He sat at the head of the federal organ-donor lists. He watched while good hearts went to waste, time and again, when they were given to unfit recipients, simply because of their youth. He began to develop a database, youngest to oldest—until he computed their LC, life calculus. Junkies dropped lower, taking alcoholics and prescription-drug users with them. Convicts, prostitutes, high-risk behaviors dropped again. There were so many factors. So many reasons to be denied key organs, additional days and months and even years of human life.

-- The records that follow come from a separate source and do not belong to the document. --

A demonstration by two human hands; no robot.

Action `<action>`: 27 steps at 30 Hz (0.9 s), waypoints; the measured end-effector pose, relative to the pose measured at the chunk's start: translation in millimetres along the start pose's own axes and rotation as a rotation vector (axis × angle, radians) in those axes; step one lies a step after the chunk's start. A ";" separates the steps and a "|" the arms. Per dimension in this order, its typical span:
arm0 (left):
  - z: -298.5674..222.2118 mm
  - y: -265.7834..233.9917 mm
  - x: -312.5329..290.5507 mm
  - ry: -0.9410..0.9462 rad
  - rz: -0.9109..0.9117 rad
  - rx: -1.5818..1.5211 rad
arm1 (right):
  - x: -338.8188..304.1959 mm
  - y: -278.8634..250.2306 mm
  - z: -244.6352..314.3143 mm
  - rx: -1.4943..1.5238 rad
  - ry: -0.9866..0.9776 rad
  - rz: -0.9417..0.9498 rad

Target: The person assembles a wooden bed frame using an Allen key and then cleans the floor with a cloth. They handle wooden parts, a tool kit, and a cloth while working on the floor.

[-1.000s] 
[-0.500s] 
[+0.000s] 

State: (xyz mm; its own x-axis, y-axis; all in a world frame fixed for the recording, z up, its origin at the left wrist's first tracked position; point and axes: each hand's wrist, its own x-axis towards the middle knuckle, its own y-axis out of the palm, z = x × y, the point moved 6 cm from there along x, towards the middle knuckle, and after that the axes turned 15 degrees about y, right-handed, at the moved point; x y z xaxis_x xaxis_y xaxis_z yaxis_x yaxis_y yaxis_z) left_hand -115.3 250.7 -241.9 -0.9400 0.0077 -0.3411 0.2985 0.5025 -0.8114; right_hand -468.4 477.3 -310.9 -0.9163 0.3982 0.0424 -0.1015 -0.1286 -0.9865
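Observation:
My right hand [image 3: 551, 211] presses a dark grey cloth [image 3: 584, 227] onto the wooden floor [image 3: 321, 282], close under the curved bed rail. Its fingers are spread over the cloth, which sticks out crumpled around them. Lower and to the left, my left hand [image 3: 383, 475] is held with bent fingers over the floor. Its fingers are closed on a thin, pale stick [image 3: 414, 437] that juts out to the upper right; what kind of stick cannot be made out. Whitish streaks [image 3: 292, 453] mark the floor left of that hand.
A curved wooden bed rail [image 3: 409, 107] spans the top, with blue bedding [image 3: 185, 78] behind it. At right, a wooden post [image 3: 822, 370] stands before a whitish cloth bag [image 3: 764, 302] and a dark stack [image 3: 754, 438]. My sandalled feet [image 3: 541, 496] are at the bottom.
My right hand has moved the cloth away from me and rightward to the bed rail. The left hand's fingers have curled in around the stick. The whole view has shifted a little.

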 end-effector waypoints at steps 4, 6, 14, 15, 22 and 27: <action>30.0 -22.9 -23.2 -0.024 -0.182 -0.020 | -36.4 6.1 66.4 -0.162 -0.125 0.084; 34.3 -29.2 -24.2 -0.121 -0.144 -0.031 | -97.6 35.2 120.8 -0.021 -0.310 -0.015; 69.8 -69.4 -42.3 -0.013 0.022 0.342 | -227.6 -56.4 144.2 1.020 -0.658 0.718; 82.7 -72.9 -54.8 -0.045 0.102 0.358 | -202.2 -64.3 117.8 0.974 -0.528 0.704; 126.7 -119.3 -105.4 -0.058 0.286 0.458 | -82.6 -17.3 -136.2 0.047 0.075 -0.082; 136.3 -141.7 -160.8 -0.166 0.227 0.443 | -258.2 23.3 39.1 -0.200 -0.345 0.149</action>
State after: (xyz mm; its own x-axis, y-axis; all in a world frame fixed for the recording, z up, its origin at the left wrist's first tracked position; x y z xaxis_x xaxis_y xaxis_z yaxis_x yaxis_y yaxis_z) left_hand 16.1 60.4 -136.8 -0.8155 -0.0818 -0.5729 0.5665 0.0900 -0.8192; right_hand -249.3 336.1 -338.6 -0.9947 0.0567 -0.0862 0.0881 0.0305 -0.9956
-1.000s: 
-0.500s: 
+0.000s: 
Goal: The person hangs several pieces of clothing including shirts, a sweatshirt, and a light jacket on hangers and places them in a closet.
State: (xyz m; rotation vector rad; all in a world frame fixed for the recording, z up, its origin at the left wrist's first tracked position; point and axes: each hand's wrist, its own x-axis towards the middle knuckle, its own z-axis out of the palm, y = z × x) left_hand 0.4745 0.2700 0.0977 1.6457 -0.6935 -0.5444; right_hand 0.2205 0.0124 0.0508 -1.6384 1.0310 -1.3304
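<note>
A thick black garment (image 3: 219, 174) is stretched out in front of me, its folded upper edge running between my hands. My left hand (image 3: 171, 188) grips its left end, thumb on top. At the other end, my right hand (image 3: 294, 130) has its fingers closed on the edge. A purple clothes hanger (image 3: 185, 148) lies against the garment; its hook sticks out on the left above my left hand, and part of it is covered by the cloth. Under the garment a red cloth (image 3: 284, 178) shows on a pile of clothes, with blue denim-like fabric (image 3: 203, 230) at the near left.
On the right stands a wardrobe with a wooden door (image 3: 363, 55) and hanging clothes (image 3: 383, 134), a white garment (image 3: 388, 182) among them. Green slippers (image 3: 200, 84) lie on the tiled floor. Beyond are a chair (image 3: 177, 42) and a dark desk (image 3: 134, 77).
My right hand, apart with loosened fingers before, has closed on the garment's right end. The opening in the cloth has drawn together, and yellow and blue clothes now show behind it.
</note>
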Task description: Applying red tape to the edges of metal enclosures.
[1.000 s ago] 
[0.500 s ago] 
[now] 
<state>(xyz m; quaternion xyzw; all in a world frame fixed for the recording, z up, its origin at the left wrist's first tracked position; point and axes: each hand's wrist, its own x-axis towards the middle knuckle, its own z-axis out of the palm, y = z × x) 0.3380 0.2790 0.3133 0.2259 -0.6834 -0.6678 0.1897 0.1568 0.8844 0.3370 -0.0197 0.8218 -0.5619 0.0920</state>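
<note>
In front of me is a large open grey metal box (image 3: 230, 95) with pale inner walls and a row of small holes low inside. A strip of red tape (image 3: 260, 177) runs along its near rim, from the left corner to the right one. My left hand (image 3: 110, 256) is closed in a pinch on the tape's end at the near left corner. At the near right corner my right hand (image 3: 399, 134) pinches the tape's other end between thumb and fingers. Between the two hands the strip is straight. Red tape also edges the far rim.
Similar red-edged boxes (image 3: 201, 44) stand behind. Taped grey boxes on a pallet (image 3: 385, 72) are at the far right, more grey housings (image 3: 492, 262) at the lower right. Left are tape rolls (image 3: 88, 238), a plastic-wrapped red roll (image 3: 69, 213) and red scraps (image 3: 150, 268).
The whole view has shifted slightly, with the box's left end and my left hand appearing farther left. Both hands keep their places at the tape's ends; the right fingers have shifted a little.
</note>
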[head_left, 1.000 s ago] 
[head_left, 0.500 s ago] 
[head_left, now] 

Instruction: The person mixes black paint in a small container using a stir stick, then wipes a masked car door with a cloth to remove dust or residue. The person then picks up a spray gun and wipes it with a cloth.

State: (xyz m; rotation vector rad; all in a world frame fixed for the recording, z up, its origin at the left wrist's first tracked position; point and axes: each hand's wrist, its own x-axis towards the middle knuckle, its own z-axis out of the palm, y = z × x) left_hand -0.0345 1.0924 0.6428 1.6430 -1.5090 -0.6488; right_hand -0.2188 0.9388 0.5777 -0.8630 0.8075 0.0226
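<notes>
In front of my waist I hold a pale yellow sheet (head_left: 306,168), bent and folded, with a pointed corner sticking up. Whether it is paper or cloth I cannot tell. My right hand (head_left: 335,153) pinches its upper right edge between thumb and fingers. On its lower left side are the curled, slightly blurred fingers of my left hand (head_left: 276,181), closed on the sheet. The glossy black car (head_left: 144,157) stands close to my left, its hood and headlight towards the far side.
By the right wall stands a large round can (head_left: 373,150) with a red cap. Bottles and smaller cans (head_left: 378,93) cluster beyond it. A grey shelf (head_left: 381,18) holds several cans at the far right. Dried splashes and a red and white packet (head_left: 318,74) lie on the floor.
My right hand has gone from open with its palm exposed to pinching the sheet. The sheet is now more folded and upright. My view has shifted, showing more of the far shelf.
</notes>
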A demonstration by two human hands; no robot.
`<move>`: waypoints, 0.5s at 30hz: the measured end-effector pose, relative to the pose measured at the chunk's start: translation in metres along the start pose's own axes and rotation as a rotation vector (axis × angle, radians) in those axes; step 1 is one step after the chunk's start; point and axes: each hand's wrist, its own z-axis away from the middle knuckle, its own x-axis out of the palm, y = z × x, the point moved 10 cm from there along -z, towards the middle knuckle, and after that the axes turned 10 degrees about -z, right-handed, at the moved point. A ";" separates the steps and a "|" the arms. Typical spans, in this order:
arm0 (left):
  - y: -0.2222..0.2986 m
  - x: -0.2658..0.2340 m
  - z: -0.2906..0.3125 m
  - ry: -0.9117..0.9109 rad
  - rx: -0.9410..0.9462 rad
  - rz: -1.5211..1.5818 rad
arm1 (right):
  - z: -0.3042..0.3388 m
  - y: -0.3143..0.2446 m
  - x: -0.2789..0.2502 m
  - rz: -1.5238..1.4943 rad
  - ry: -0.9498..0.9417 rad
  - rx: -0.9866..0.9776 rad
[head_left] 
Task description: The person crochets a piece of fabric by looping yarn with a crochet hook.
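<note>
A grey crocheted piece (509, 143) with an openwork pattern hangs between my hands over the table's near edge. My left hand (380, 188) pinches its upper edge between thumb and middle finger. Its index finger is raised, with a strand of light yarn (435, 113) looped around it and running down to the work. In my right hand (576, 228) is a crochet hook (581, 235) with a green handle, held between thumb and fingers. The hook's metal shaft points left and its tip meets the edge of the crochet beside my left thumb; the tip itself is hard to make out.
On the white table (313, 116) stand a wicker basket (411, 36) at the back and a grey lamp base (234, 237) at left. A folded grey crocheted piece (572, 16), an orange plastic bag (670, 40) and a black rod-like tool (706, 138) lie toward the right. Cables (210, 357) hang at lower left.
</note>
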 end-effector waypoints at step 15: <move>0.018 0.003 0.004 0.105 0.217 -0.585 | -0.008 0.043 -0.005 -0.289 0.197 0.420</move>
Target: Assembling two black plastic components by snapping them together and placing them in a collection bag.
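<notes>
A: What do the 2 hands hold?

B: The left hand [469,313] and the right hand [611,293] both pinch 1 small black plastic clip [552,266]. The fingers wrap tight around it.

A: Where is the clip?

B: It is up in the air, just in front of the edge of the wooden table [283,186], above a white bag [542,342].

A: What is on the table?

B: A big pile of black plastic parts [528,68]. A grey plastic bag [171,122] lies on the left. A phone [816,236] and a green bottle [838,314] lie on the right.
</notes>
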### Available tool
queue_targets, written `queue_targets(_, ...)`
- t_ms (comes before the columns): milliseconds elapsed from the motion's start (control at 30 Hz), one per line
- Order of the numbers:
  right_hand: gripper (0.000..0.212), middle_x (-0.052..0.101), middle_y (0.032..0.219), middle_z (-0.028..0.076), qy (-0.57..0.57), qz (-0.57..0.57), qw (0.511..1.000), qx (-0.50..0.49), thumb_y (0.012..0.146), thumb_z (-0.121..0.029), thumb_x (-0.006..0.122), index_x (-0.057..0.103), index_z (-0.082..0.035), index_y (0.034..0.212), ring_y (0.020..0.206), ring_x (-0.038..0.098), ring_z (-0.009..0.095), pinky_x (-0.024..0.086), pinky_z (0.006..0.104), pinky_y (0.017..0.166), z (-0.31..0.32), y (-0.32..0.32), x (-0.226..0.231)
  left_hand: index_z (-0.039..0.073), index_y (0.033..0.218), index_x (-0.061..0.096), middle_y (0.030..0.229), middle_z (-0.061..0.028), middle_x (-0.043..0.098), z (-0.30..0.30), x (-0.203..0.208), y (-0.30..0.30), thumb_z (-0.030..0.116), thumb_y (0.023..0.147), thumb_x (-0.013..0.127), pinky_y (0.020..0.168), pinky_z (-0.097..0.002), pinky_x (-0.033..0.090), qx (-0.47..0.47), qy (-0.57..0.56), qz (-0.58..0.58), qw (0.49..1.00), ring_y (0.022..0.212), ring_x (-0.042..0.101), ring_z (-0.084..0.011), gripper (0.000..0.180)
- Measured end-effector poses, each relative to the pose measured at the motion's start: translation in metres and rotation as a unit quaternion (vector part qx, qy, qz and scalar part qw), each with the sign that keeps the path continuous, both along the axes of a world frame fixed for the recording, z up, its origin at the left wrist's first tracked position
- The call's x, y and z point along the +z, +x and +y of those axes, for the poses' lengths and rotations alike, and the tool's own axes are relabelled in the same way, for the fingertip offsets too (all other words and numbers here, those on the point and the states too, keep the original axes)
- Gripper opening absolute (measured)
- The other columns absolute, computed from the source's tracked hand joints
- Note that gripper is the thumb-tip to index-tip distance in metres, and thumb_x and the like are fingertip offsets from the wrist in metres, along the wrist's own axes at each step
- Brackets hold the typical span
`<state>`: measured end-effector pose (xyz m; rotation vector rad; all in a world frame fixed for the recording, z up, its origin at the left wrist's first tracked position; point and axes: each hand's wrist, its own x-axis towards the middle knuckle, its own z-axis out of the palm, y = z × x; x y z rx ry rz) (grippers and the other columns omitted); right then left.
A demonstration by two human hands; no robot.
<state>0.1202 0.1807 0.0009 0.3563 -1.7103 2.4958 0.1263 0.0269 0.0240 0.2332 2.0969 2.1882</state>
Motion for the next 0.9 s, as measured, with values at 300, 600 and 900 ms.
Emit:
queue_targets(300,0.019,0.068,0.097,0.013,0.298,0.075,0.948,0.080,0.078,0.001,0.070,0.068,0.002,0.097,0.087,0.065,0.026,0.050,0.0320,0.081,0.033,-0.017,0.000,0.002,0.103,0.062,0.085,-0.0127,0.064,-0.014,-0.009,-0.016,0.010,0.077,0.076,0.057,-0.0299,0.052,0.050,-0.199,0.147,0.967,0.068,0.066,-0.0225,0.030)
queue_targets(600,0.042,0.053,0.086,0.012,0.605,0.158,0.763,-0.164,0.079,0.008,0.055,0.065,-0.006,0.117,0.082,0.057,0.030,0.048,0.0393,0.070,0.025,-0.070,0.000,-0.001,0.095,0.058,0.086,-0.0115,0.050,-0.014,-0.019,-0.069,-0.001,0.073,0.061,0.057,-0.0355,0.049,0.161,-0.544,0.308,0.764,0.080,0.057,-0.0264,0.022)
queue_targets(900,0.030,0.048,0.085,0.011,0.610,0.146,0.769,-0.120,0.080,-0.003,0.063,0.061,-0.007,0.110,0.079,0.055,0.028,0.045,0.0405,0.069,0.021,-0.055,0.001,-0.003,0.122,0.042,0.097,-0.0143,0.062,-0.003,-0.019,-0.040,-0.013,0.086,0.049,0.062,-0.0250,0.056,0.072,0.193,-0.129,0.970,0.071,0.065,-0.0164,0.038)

Time, he realized, was a factor. Just not the determining factor.
The nature of the life, that was the true cost. That was the math that mattered.
The Feds noticed when his patients’ surgical outcomes soared. My grandfather’s agency grew.
I don’t blame him, any of them. I understand why they did it. It’s possible I would have done the same thing. My grandfather was a good man. He was only trying to help.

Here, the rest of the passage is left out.